3.2.U4: In a eukaryote species there are different chromosomes that carry different genes. - List three ways in which the types of chromosomes within a single cell are different. - State the number of nuclear chromosome types in a human cell.
3.2.U5: Homologous chromosomes carry the same sequence of genes but not necessarily the same alleles of those genes (Oxford Biology Course Companion page 152). - Define homologous chromosome. - State a similarity and a difference found between pairs of homologous chromosomes.
3.2.U6: Diploid nuclei have pairs of homologous chromosomes (Oxford Biology Course Companion page 155). - Define diploid - State the human cell diploid number - Outline the formation of a diploid cell from two haploid gametes. - State an advantage of being diploid.
3.2.U7: Haploid nuclei have one chromosomes of each pair (Oxford Biology Course Companion page 154). - Define haploid. - State the human cell haploid number. - List example haploid cells.

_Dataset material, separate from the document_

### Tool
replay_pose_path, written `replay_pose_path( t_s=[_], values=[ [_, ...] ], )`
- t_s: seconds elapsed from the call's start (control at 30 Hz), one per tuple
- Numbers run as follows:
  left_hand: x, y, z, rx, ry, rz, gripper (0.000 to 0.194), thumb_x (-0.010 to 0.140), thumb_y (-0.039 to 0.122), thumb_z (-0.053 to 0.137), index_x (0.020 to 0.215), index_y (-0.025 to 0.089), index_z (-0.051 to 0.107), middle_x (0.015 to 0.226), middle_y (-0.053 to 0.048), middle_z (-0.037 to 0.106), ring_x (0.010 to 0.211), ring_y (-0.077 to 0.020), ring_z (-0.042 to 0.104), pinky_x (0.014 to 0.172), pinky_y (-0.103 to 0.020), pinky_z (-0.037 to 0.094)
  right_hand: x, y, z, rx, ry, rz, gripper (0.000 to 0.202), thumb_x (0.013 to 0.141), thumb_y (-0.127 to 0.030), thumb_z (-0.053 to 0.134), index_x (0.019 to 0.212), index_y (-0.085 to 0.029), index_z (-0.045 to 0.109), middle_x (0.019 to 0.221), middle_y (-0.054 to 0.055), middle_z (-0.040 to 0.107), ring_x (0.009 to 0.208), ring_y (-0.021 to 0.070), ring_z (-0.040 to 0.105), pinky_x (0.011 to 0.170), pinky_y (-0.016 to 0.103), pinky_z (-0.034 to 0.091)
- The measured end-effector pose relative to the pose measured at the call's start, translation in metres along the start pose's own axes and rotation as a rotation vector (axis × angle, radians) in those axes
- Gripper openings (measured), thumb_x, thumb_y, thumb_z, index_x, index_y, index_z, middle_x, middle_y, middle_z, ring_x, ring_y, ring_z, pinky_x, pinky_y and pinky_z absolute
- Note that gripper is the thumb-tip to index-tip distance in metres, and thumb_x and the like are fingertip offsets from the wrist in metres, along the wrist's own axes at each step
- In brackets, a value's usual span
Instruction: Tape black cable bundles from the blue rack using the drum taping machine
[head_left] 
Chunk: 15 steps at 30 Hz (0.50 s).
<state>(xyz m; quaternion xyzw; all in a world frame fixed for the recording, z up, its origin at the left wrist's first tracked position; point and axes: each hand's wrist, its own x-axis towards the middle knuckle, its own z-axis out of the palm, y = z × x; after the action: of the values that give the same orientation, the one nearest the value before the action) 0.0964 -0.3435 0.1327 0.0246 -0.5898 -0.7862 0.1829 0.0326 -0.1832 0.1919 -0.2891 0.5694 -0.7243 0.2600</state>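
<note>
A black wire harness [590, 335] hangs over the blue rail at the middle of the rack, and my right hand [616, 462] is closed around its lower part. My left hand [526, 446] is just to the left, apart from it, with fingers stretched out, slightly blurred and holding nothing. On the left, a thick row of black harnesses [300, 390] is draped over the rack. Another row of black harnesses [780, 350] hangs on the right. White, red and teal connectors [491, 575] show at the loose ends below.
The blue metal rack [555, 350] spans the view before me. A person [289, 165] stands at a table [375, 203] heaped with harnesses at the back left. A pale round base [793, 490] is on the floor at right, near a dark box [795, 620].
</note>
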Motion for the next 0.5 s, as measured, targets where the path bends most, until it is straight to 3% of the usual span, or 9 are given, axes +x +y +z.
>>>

3.2.U8: The number of chromosomes is a characteristic feature of members of a species (Oxford Biology Course Companion page 155). - State that chromosome number and type is a distinguishing characteristic of a species. - List mechanisms by which a species chromosome number can change.

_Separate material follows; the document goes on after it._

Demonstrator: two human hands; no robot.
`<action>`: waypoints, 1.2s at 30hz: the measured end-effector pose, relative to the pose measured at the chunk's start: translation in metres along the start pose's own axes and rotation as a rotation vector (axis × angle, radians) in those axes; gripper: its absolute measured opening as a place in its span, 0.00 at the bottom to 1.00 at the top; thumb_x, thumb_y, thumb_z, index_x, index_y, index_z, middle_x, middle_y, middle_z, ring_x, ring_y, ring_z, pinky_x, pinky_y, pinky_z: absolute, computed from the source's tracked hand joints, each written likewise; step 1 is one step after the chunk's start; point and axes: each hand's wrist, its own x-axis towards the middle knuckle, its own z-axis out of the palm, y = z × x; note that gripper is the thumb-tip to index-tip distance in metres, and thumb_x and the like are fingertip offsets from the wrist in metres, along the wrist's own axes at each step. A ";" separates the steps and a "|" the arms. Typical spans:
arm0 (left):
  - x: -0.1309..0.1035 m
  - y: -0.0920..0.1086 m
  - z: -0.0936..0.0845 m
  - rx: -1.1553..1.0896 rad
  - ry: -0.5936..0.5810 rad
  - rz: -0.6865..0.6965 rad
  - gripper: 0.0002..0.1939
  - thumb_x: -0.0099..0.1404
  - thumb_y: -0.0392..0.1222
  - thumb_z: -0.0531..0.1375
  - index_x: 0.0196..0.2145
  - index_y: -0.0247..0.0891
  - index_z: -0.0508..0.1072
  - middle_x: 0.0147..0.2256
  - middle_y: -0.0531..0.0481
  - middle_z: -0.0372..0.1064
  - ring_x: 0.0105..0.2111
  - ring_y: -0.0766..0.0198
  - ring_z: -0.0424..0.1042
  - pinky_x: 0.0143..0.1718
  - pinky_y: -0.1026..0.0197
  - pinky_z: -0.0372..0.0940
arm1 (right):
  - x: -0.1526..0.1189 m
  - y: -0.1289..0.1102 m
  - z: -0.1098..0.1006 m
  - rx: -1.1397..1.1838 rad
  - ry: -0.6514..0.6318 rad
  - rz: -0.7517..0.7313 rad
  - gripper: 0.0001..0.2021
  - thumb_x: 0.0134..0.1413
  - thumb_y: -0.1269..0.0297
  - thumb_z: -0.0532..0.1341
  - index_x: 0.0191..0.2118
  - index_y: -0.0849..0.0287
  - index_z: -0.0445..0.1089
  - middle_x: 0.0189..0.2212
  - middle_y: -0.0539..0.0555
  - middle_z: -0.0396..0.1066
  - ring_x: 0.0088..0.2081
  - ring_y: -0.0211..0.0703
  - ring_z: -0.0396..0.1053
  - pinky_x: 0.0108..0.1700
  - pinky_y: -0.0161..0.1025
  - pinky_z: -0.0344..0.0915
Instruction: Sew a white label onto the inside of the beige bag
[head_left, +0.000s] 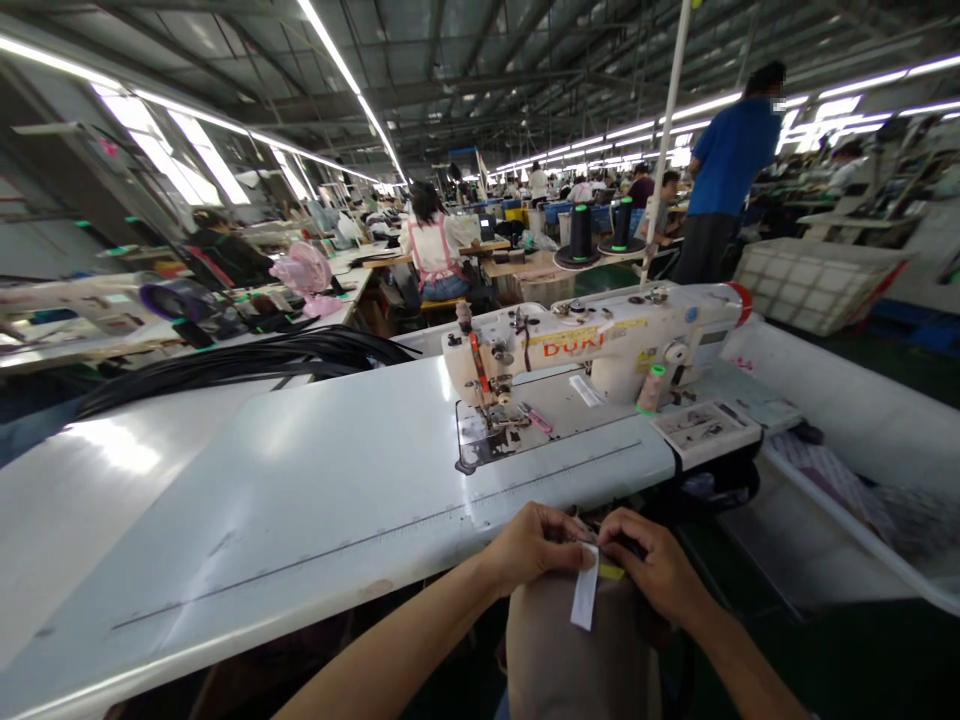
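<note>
In front of the table edge, my left hand (534, 548) is closed, its thumb and fingers pinching the upper end of a white strip (584, 598) that looks like a label. My right hand (651, 560) is closed in a pinch close beside it; what lies between its fingertips is too small to make out. Under both hands is a brownish-grey fabric piece (559, 650), and a small yellow piece (611, 572) shows near the right thumb. Beyond them stands a white sewing machine (615, 345) with its needle area to the left.
Pink-handled snips (535, 418) and a white slip (586, 391) lie on the machine bed. A thread cone (651, 390) stands near a picture-covered box (706, 432). Black strips (247, 358) are piled at left. Behind are a pink fan (301, 272), a seated person (435, 245) and a standing person (731, 165).
</note>
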 end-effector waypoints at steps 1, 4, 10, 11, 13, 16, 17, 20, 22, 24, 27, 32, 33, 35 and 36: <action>0.000 0.000 0.000 -0.016 0.003 -0.022 0.16 0.40 0.45 0.73 0.27 0.33 0.79 0.27 0.51 0.74 0.25 0.69 0.66 0.30 0.65 0.59 | 0.000 -0.001 0.001 0.006 0.006 -0.014 0.08 0.58 0.61 0.58 0.30 0.57 0.68 0.31 0.50 0.68 0.36 0.40 0.68 0.41 0.37 0.62; -0.001 0.001 0.001 -0.031 0.014 -0.058 0.17 0.39 0.44 0.74 0.25 0.32 0.77 0.23 0.53 0.72 0.23 0.71 0.65 0.29 0.66 0.58 | -0.001 -0.002 0.002 0.034 0.020 -0.031 0.08 0.57 0.62 0.59 0.29 0.58 0.69 0.31 0.50 0.68 0.36 0.40 0.68 0.41 0.36 0.62; -0.001 0.001 0.002 -0.020 0.009 -0.028 0.17 0.40 0.47 0.73 0.25 0.32 0.77 0.26 0.52 0.72 0.24 0.70 0.65 0.30 0.65 0.59 | 0.000 -0.004 -0.002 0.074 -0.030 0.093 0.03 0.56 0.65 0.59 0.35 0.56 0.68 0.33 0.49 0.70 0.37 0.41 0.69 0.41 0.37 0.63; -0.001 0.001 0.002 -0.010 0.009 -0.024 0.18 0.40 0.47 0.73 0.25 0.32 0.77 0.25 0.52 0.72 0.24 0.70 0.64 0.29 0.65 0.58 | 0.001 -0.004 -0.001 0.099 -0.022 0.099 0.01 0.56 0.66 0.58 0.35 0.57 0.66 0.32 0.49 0.69 0.37 0.40 0.68 0.40 0.37 0.63; -0.001 0.002 0.003 0.006 0.019 -0.024 0.18 0.40 0.47 0.73 0.25 0.32 0.77 0.24 0.53 0.71 0.22 0.71 0.63 0.28 0.65 0.57 | 0.001 -0.004 0.003 0.168 0.014 0.087 0.04 0.55 0.68 0.59 0.32 0.56 0.61 0.30 0.47 0.68 0.34 0.38 0.67 0.38 0.36 0.64; -0.003 0.002 0.003 0.002 0.037 -0.025 0.18 0.40 0.47 0.73 0.25 0.32 0.77 0.22 0.53 0.70 0.22 0.72 0.62 0.26 0.66 0.56 | 0.002 -0.005 0.004 0.193 0.018 0.107 0.06 0.54 0.67 0.60 0.31 0.56 0.59 0.29 0.48 0.69 0.33 0.38 0.68 0.37 0.36 0.65; -0.003 0.001 0.003 0.009 0.047 -0.015 0.17 0.40 0.47 0.73 0.25 0.32 0.77 0.22 0.53 0.70 0.22 0.71 0.62 0.26 0.66 0.56 | 0.001 -0.007 0.002 0.145 0.018 0.107 0.04 0.54 0.67 0.60 0.33 0.56 0.62 0.31 0.49 0.70 0.35 0.39 0.69 0.39 0.37 0.66; -0.004 0.000 0.005 0.054 0.086 0.032 0.17 0.42 0.46 0.72 0.26 0.32 0.77 0.23 0.53 0.70 0.23 0.71 0.62 0.27 0.66 0.56 | -0.004 -0.017 -0.007 -0.153 0.148 -0.030 0.10 0.58 0.64 0.58 0.45 0.54 0.68 0.42 0.55 0.70 0.43 0.44 0.70 0.46 0.43 0.66; -0.004 -0.001 0.007 0.071 0.086 0.063 0.16 0.43 0.46 0.72 0.27 0.32 0.77 0.24 0.52 0.71 0.24 0.70 0.63 0.28 0.66 0.57 | -0.010 -0.024 -0.009 -0.373 0.235 -0.192 0.12 0.59 0.65 0.57 0.47 0.51 0.69 0.42 0.55 0.70 0.44 0.46 0.69 0.47 0.45 0.65; -0.003 -0.001 0.008 0.067 0.070 0.095 0.16 0.44 0.45 0.72 0.27 0.32 0.77 0.25 0.52 0.71 0.25 0.69 0.64 0.29 0.65 0.58 | -0.016 -0.030 -0.004 -0.501 0.225 -0.307 0.09 0.58 0.66 0.58 0.44 0.51 0.71 0.36 0.54 0.71 0.40 0.46 0.69 0.43 0.45 0.66; -0.002 -0.003 0.009 0.062 0.071 0.129 0.14 0.43 0.43 0.72 0.26 0.31 0.76 0.26 0.51 0.72 0.26 0.68 0.65 0.31 0.66 0.59 | -0.021 -0.032 0.010 -0.539 0.190 -0.376 0.07 0.59 0.70 0.57 0.41 0.55 0.69 0.34 0.54 0.71 0.37 0.44 0.68 0.40 0.43 0.67; -0.004 -0.003 0.008 0.066 0.073 0.125 0.14 0.44 0.40 0.72 0.29 0.32 0.78 0.27 0.51 0.73 0.27 0.68 0.66 0.31 0.67 0.61 | -0.025 -0.024 0.026 -0.579 0.244 -0.442 0.08 0.59 0.76 0.55 0.40 0.57 0.65 0.35 0.55 0.70 0.40 0.44 0.68 0.44 0.44 0.68; -0.005 -0.002 0.008 0.083 0.070 0.138 0.14 0.45 0.41 0.71 0.29 0.32 0.78 0.28 0.50 0.74 0.27 0.68 0.67 0.31 0.66 0.61 | -0.027 -0.022 0.027 -0.582 0.264 -0.466 0.09 0.58 0.77 0.55 0.42 0.57 0.64 0.36 0.55 0.71 0.41 0.44 0.68 0.45 0.43 0.67; -0.005 -0.001 0.008 0.134 0.060 0.184 0.12 0.47 0.41 0.70 0.29 0.32 0.79 0.29 0.48 0.75 0.29 0.66 0.68 0.33 0.66 0.63 | -0.031 -0.018 0.029 -0.581 0.300 -0.513 0.12 0.57 0.79 0.55 0.44 0.57 0.64 0.37 0.56 0.71 0.43 0.43 0.68 0.47 0.43 0.68; -0.005 0.000 0.007 0.161 0.049 0.208 0.11 0.49 0.41 0.70 0.29 0.32 0.79 0.29 0.48 0.75 0.30 0.65 0.69 0.33 0.65 0.63 | -0.033 -0.017 0.030 -0.578 0.311 -0.528 0.14 0.57 0.80 0.54 0.45 0.57 0.63 0.38 0.56 0.72 0.43 0.43 0.69 0.47 0.43 0.68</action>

3.2.A3: Comparison of diploid chromosome numbers of Homo sapiens, Pan troglodytes, Canis familiaris, Oryza sativa, Parascaris equorum (Oxford Biology Course Companion page 155). - State the minimum chromosome number in eukaryotes. - Explain why the typical number of chromosomes in a species is always an even number. - Explain why the chromosome number of a species does not indicate the number of genes in the species. - Explain the relationship between the number of human and chimpanzee chromosomes.
3.2.A1: Cairns’ technique for measuring the length of DNA by autoradiography (Oxford Biology Course Companion page 151). - Describe Cairn’s technique for producing images of DNA molecules from E. coli. - Outline conclusions drawn from the images produced using Cairn’s autoradiography technique.

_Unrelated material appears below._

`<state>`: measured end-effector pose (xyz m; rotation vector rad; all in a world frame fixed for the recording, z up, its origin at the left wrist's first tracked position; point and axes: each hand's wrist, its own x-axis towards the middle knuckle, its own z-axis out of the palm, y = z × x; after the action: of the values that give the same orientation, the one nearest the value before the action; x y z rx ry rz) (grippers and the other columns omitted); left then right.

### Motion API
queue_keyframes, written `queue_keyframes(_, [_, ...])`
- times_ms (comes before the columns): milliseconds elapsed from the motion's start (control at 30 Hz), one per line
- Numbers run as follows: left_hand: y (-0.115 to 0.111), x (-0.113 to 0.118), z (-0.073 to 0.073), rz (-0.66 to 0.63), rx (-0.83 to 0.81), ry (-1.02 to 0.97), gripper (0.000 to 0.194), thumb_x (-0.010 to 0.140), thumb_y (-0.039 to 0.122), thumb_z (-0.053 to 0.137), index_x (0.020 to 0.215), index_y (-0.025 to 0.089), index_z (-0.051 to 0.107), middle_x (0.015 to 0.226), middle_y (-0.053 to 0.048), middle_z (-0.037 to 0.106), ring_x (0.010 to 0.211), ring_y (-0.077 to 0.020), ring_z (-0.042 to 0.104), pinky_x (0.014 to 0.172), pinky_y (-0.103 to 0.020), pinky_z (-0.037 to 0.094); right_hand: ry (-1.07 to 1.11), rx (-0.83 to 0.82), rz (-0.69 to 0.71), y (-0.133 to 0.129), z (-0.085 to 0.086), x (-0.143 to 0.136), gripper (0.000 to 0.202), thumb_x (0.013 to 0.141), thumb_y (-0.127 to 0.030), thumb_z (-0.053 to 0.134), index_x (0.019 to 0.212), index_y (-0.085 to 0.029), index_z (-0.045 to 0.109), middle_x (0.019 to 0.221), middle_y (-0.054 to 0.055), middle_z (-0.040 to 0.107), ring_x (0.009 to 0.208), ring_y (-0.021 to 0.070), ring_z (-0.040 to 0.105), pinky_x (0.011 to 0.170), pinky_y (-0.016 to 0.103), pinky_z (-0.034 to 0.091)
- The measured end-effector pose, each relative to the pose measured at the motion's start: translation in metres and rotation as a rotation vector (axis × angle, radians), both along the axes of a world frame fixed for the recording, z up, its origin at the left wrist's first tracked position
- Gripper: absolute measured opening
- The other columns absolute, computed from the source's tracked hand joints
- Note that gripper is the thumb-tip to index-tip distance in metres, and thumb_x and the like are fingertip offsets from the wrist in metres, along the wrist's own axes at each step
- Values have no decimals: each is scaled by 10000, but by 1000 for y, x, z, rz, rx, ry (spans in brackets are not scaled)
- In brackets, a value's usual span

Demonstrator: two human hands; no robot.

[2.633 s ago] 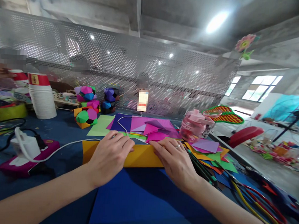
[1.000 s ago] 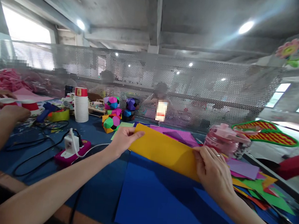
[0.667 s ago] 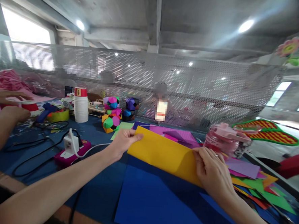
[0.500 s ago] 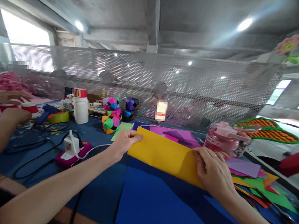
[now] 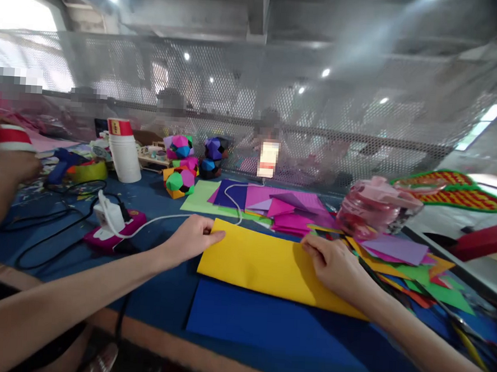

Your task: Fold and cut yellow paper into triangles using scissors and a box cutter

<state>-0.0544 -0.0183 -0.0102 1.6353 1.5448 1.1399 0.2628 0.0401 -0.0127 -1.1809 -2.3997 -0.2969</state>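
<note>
A yellow sheet of paper [image 5: 260, 265] is stretched between my two hands, just above the blue table. My left hand [image 5: 192, 236] pinches its upper left corner, thumb on the front face and fingers behind. At the upper edge, right of the middle, my right hand [image 5: 332, 264] grips the sheet with thumb and bent fingers. Part of the sheet's right end passes under my right wrist. Beneath it lies a larger blue sheet [image 5: 257, 318], partly covered by the yellow one.
Magenta and purple papers [image 5: 293, 205] lie behind the sheet. Coloured scraps [image 5: 412, 269] and a pink jar [image 5: 365, 207] stand right. Left are a power strip [image 5: 115, 231] with cables, stacked paper cups [image 5: 124, 156] and a co-worker's hand [image 5: 16, 163] by a red-and-white cup. Faceted paper balls [image 5: 179, 182] sit behind.
The view has tilted down. The yellow sheet now sits flatter and covers more of the blue sheet. My right hand has shifted left along its upper edge. The co-worker's hands have moved.
</note>
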Motion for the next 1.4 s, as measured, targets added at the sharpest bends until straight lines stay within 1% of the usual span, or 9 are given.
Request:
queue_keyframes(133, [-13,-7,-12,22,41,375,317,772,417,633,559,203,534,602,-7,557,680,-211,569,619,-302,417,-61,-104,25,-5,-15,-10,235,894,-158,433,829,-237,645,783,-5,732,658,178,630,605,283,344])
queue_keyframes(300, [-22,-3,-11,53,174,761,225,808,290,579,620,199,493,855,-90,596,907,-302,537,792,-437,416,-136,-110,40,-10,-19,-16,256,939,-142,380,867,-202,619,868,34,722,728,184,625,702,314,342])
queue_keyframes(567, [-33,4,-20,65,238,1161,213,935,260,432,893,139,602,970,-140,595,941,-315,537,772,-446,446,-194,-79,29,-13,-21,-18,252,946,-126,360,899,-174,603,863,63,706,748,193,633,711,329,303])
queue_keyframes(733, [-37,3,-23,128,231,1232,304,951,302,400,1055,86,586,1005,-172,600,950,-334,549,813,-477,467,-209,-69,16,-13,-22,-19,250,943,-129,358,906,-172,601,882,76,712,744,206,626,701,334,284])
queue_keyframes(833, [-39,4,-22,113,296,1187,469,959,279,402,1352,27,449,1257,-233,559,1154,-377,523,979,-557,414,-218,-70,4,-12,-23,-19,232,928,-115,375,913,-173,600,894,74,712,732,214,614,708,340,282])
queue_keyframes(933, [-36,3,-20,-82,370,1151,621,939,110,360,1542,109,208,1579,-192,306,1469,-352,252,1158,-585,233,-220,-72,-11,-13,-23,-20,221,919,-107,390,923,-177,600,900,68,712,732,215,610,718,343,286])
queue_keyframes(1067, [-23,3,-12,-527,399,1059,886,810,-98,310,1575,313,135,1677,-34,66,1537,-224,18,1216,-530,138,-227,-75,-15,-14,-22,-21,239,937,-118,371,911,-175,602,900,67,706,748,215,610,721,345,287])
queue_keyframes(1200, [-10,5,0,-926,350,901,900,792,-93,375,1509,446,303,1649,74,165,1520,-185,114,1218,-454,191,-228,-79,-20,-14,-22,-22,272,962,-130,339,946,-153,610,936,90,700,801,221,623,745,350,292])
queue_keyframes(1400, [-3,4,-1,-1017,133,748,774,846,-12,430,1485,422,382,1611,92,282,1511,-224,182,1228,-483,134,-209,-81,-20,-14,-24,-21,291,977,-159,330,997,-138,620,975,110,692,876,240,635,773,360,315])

3.2.NOS: Developments in research follow improvements in techniques- autoradiography was used to establish the length of DNA molecules in chromosomes (Oxford Biology Course Companion page 150). - Outline the advancement in knowledge gained from the development of autoradiography techniques.
3.2.U9: A karyogram shows the chromosomes of an organism in homologous pairs of decreasing length (Oxford Biology Course Companion page 157). - Describe the process of creating a karyogram. - List the characteristics by which chromosomes are arranged on the karyogram.
3.3.A2: Description of methods used to obtain cells for karyotype analysis e.g. chorionic villus sampling and amniocentesis and the associated risks (Oxford Biology Course Companion page 163). - Describe the two procedures for obtaining fetal cells for production of a karyotype.
3.2.A4: Use karyograms to deduce sex and diagnose Down Syndrome in humans (Oxford Biology Course Companion page 158). - Distinguish between a karyogram and a karyotype. - Deduce the sex of an individual given a karyogram. - Describe the use of a karyogram to diagnose Down syndrome.
3.2.U10: Sex is determined by sex chromosomes and autosomes are chromosomes that do not determine sex (Oxford Biology Course Companion page 157). - Outline the structure and function of the two human sex chromosomes. - Outline gender determination by sex chromosomes. 6.6.U5: A gene on the Y chromosomes causes embryonic gonads to develop as testes and secrete testosterone (Oxford Biology Course Companion page 334). - Describe the mechanism by which the SRY gene regulates embryonic gonad development.